O relatório técnico realizado pelo Sebrae mostra que 21,8% das mulheres negras têm ensino superior incompleto (contra 12,4% dos homens) e 41,6% concluíram o ensino médio (superior aos 32,9% dos homens pretos e pardos), em todo Brasil.
Recortando essa análise para Alagoas, o cenário também é favorável às mulheres negras, sendo 19,1% com ensino superior incompleto (apenas 11,2% dos homens) e 44,2% com ensino médio completo (contra 28,6% dos homens).
Para conferir a pesquisa completa, acesse o link https://datasebrae.com.br/empreendedorismo-negro/
Mais consciência
Não estamos num mundo perfeito – longe disso. A necessidade de políticas públicas que promovam inclusão social e valorizem essa herança cultural afro-brasileira, é essencial para fortalecer a identidade nacional e oportunizar um desenvolvimento econômico mais equânime e digno para todos.
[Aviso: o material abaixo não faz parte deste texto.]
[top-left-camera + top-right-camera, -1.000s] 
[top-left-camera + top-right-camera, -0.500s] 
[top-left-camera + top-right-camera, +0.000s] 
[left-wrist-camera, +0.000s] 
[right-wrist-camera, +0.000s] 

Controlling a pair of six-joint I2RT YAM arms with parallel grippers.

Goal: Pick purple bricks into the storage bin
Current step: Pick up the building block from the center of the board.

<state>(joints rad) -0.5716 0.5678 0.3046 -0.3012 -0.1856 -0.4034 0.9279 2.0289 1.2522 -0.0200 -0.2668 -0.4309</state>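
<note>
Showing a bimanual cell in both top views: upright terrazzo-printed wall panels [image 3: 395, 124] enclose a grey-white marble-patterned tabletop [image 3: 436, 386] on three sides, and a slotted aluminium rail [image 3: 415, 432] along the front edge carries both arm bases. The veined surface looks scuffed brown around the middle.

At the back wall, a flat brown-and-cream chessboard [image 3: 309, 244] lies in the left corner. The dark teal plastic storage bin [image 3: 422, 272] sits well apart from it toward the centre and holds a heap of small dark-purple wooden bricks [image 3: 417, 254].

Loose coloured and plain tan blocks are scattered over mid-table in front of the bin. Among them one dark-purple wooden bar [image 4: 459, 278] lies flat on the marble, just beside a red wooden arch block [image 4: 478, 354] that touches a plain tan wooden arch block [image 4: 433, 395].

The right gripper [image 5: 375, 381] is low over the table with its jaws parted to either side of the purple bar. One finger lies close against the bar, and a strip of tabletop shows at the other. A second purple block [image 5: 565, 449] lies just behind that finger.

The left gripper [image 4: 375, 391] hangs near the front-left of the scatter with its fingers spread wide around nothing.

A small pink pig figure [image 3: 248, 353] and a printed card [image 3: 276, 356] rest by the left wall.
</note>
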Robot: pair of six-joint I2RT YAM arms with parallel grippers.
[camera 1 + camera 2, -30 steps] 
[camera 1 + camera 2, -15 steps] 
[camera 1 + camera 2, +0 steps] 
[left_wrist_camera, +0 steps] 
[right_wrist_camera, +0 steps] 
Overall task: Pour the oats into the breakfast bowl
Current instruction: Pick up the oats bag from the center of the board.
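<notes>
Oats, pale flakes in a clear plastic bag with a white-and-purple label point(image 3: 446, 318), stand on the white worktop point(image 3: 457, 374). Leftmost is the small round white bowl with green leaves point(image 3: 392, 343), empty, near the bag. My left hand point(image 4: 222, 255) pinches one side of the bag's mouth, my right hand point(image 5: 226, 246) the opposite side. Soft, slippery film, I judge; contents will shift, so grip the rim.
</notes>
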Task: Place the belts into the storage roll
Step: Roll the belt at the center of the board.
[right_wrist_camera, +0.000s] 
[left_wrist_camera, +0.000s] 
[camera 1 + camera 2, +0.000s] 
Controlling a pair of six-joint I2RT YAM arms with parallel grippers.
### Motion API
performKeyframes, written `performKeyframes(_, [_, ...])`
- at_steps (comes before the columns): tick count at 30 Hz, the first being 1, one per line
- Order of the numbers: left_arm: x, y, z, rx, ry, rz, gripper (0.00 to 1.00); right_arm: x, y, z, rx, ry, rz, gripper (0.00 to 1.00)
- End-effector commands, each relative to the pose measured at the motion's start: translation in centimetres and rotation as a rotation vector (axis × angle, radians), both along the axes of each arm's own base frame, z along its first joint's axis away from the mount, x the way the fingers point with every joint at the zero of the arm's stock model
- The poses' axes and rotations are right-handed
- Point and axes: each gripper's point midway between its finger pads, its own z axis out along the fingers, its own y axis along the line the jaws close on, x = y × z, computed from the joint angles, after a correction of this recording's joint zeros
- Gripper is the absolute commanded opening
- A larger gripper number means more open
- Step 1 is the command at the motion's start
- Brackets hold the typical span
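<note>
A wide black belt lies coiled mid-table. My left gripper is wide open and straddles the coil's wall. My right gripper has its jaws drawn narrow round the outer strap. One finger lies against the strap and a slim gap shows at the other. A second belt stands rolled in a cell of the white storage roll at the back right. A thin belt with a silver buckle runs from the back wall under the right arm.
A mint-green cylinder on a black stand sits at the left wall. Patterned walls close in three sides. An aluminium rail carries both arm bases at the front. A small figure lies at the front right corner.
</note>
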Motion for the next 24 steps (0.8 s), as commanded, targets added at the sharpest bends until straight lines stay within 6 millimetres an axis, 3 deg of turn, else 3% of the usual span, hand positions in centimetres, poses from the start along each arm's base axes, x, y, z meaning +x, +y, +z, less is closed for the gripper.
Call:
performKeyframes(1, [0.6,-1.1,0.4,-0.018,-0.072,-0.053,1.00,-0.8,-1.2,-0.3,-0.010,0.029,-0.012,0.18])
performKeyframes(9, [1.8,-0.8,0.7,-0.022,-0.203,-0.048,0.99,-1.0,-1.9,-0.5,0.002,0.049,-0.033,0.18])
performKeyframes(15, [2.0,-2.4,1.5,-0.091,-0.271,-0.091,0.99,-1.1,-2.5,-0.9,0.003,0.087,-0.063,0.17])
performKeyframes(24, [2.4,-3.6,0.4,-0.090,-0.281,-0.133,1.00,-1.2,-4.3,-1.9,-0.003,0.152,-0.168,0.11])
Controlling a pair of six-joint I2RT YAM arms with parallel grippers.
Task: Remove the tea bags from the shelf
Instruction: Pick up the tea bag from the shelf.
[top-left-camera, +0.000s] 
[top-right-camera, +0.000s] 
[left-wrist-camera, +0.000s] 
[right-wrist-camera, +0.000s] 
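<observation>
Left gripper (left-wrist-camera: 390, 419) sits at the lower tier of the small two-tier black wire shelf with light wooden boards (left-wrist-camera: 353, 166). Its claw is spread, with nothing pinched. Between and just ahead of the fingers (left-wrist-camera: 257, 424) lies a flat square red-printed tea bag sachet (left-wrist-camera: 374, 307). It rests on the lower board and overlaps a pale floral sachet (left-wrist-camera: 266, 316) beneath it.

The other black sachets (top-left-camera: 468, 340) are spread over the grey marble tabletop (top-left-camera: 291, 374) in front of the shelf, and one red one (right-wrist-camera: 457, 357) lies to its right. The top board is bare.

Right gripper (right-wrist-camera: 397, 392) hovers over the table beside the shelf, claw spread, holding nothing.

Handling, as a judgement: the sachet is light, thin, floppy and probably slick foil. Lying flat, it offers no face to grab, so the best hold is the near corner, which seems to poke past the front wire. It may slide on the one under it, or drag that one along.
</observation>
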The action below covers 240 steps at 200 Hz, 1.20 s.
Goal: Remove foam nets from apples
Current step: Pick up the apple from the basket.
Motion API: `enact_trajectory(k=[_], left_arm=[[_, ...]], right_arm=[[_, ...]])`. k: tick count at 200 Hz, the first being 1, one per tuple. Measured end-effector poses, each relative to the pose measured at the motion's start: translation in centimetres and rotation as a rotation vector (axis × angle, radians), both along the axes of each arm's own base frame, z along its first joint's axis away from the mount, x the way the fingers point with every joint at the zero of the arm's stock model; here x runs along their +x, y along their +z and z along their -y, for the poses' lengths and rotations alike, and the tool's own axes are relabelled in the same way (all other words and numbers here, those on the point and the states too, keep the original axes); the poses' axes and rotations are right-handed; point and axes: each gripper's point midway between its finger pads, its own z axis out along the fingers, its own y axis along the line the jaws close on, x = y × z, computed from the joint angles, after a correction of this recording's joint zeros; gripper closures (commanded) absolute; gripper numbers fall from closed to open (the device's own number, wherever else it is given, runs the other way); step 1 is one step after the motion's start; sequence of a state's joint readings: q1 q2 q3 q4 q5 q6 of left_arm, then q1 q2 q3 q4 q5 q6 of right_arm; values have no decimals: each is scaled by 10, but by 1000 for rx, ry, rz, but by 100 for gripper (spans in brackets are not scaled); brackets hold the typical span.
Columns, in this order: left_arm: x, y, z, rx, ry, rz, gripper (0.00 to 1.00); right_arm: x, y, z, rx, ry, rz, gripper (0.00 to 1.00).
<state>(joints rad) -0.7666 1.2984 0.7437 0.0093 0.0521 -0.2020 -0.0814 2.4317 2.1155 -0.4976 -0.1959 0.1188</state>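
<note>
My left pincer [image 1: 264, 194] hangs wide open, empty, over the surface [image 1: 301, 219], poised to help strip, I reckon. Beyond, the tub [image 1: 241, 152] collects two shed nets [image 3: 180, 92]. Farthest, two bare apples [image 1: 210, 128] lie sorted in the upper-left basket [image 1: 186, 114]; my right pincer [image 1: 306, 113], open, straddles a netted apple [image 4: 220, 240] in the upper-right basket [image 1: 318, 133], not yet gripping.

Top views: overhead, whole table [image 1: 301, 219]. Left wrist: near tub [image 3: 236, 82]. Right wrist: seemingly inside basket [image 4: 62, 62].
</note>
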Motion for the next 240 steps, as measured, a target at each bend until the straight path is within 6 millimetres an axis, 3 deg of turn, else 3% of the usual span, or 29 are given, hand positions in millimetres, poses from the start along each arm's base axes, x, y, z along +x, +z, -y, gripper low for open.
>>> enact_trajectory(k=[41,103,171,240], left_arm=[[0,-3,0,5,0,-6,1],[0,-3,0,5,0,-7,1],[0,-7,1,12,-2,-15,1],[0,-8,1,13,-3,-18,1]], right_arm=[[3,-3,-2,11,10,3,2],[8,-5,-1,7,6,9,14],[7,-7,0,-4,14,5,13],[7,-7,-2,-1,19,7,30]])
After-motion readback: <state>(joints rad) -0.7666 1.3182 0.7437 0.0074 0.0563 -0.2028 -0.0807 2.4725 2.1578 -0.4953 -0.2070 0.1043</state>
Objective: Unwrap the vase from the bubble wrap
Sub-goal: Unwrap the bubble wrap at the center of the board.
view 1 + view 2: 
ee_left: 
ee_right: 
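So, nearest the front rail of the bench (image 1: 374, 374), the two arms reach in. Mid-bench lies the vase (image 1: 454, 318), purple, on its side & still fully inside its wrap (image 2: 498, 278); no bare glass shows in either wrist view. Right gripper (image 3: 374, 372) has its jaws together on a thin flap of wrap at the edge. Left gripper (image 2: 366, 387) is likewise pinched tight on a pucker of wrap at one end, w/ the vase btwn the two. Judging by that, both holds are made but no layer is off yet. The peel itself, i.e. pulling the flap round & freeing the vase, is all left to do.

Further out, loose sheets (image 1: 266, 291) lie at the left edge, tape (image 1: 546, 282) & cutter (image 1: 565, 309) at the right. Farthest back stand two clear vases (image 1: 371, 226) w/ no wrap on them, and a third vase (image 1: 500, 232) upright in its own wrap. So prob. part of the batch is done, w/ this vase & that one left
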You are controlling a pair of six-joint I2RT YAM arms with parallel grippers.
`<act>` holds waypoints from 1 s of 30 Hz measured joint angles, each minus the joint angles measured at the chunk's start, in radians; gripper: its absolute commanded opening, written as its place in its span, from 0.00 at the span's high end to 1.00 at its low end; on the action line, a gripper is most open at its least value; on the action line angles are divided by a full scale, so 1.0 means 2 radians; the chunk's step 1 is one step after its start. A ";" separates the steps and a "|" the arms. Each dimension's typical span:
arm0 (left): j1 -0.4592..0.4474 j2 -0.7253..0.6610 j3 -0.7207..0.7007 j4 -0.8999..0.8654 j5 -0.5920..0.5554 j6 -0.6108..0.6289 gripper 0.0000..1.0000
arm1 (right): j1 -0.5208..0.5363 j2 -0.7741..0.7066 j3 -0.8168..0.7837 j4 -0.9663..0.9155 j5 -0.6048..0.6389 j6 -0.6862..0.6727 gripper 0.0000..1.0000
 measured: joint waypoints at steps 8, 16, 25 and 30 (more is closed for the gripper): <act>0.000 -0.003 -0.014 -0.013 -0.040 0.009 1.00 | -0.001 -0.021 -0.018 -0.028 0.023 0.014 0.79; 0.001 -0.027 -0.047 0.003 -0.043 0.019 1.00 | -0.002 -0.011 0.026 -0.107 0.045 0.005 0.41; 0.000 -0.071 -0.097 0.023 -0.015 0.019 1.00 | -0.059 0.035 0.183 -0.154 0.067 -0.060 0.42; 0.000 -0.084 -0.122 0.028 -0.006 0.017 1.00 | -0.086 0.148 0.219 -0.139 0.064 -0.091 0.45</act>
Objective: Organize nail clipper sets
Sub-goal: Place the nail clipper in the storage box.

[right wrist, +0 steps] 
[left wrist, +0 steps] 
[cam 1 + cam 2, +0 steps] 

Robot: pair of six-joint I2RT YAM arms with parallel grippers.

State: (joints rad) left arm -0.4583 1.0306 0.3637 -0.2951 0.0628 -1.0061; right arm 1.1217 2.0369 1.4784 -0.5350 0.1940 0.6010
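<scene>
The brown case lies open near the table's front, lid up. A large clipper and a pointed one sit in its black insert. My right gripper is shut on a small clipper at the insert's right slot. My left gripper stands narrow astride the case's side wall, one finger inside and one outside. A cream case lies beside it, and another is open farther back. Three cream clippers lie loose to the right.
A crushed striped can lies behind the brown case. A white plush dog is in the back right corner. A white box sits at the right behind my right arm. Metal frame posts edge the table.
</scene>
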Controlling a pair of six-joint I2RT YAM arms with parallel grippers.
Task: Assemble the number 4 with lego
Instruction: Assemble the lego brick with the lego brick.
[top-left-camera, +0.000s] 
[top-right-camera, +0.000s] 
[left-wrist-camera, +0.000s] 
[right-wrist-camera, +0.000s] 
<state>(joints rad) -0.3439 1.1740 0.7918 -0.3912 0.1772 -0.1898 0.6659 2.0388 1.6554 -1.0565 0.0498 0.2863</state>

Até porque, a pesquisa realizada pelo Sebrae mostra que dos 18% dos negros donos de negócios que solicitaram novos empréstimos, nos últimos seis meses (sendo 3% a mais que os brancos), somente 26% obtiveram êxito. Ao contrário dos 40% de empresários brancos que tiveram seus pedidos atendidos pelas instituições financeiras.
Por isso, resistência não se limita a um conceito ativista. É uma atitude necessária no universo do empreendedorismo. Assim como fez Dayse Lins – mulher, mãe, preta, dona da Negra Beleza – que acreditou num instinto, trilhou seu caminho de conhecimento e aperfeiçoamento profissional e investiu nessa ideia de cuidar, acolher e ressignificar a beleza e o autocuidado.
“Em uma aula de projeto no Senac, eu desenhei como queria o meu salão. Era exatamente isso. Um lugar que acolhe a diversidade. A gente atende aquela mulher que não tem onde deixar o filho, aquela criança neurodivergente, pessoas com pele clara e cabelos exóticos, e todo público preto que é rejeitado. Sou afrodecentente por parte de pai, tenho irmãs que também são cabeleireiras, então, nosso salão é sim ancestral”, celebra Dayse.
Como símbolo dessa força do empoderamento afro-brasileiro, a empreendedora confessa que ainda tem sonhos a realizar, como o projeto Dar Luz. “Eu quero ensinar outras mulheres. Eu penso nessa oportunidade de cursos pra gente desenvolver esse autocuidado, resgatar tradições e não deixar a Negra Beleza morrer. Isso é criar um legado”, finaliza.
Preto que é preto ilumina porque é preto
Parafraseando Jorge Aragão, com esse trecho da música Preto, cor preta, que a (auto) consciência, seja negra ou branca, possa revelar o potencial de uma cultura e de uma história. Que essa data de 20 de novembro, escolhida durante o congresso do Movimento Negro Unificado, em 1978, resgatando Zumbi dos Palmares, como um ícone da resistência e um símbolo da luta contra o racismo, possa repercutir também no mundo empreendedor, como uma rede de resistência e empoderamento.
Afinal, já é tempo de toda sociedade reconhecer esse potencial, respeitando, incentivando e promovendo mais acesso e visibilidade ao empreendedorismo negro – cada um do seu jeito, no seu limite de atuação e articulação. Por falar nisso, você já divulgou ou comprou de um afroempreendedor ultimamente?